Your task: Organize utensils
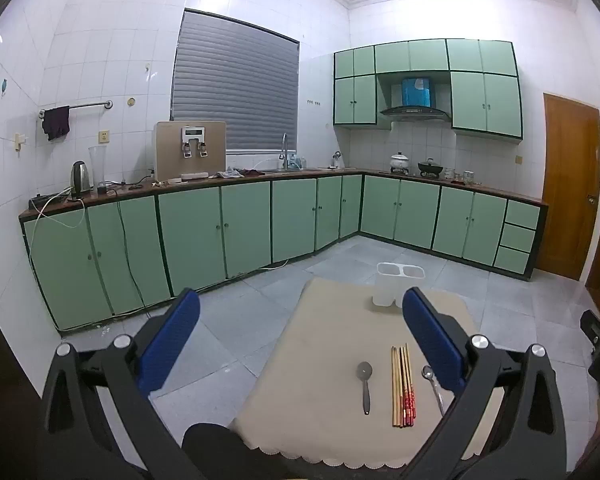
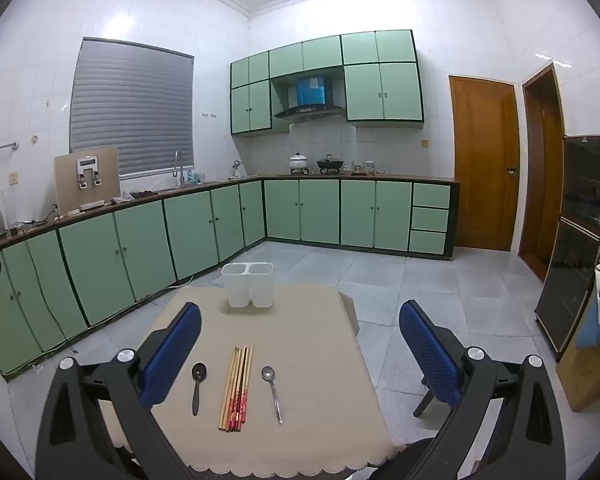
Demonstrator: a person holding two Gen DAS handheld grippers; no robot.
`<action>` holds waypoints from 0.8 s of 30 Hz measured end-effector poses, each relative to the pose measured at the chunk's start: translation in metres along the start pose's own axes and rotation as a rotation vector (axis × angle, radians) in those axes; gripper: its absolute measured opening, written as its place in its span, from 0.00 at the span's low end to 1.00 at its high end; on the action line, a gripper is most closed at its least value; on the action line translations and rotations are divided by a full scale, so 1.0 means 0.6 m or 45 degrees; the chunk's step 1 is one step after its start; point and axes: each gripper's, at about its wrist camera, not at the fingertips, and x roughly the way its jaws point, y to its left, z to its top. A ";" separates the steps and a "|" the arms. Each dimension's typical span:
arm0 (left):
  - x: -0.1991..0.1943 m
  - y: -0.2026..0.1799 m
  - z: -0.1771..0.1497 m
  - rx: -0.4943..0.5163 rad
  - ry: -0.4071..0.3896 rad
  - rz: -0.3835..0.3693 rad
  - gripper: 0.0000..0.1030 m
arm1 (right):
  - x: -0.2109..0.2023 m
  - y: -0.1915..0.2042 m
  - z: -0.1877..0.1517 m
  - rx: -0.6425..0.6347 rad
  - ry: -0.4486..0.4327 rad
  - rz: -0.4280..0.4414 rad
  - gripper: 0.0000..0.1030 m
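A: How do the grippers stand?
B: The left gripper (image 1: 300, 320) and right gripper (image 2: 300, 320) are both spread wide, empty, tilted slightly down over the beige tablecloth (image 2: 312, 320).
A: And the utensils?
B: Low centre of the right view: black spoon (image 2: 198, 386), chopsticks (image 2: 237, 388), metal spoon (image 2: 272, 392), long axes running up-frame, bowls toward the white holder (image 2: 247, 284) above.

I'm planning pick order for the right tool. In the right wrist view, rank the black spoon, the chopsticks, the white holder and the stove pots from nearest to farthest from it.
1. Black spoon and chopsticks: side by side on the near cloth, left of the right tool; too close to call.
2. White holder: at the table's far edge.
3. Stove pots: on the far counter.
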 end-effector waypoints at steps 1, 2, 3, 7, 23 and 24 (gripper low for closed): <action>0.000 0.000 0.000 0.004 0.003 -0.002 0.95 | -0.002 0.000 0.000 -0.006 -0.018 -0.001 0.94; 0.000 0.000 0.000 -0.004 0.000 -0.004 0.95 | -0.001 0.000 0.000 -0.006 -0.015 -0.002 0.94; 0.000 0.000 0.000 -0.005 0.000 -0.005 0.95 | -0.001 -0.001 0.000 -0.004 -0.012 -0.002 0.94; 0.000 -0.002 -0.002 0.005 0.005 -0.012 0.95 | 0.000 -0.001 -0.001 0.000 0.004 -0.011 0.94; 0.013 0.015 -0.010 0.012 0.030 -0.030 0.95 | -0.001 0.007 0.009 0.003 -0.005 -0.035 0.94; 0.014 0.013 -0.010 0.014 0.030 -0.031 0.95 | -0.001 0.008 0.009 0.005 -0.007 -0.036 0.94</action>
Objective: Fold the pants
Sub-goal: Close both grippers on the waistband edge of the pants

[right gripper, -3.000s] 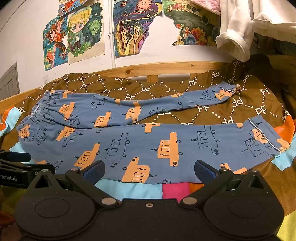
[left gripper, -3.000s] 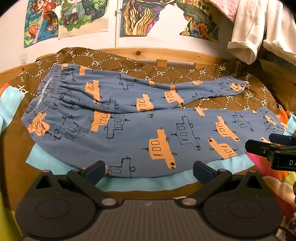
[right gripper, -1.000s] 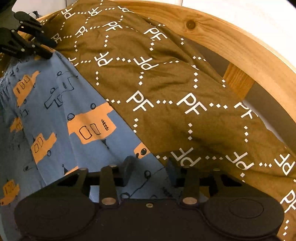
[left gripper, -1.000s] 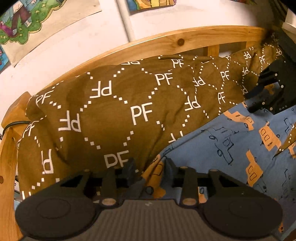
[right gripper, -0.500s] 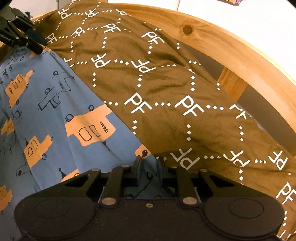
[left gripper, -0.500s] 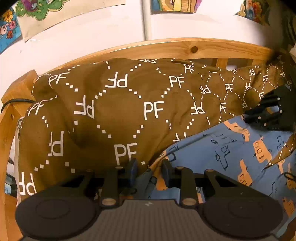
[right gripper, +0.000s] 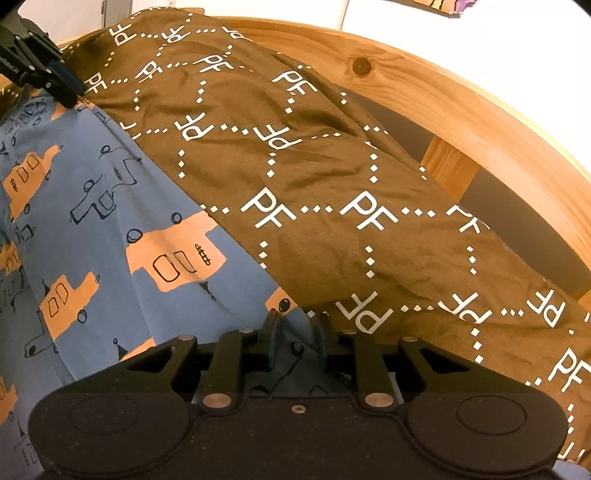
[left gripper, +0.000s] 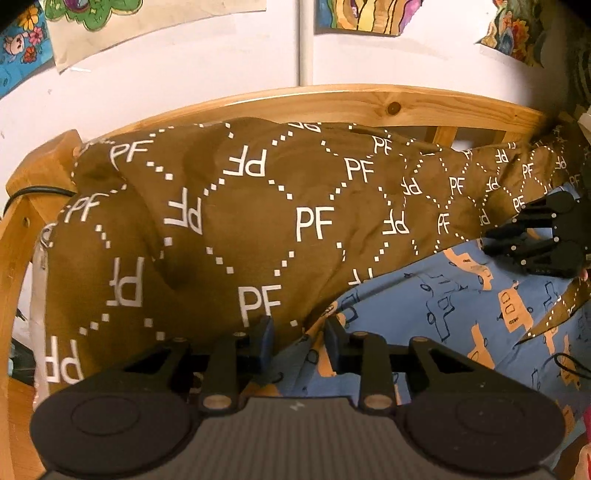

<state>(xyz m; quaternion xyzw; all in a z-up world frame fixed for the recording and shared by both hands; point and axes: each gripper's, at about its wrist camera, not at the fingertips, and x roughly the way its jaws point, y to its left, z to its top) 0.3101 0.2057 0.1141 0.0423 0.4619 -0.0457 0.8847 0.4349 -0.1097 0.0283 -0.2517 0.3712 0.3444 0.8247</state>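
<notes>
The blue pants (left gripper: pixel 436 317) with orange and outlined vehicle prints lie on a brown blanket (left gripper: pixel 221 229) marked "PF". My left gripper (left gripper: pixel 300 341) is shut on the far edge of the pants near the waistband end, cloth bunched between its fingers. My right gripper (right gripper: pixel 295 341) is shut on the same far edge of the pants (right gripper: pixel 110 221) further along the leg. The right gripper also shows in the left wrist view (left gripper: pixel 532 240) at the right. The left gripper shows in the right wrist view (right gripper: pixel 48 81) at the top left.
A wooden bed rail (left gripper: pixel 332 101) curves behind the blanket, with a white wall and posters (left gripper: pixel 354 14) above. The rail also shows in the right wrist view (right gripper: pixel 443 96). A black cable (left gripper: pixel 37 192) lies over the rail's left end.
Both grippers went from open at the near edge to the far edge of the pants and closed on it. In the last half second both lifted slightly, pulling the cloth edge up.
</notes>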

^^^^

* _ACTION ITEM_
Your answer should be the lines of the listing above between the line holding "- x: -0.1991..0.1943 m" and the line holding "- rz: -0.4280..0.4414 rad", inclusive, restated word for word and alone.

* _SOLUTION_
  - x: -0.1991..0.1943 m
  - y: -0.2026..0.1799 m
  - z: -0.1771..0.1497 m
  - rx: -0.4943..0.5163 rad
  - ry: -0.4071..0.3896 rad
  - rz: -0.3835..0.3693 rad
  - gripper: 0.0000..0.1030 m
arm1 (right):
  - x: -0.2109..0.2023 m
  - y: -0.1915..0.2042 m
  - z: -0.1877..0.1517 m
  - rx: -0.6425..0.6347 rad
  - ry: -0.4486..0.4327 rad
  - rz: -0.4280..0.4414 rad

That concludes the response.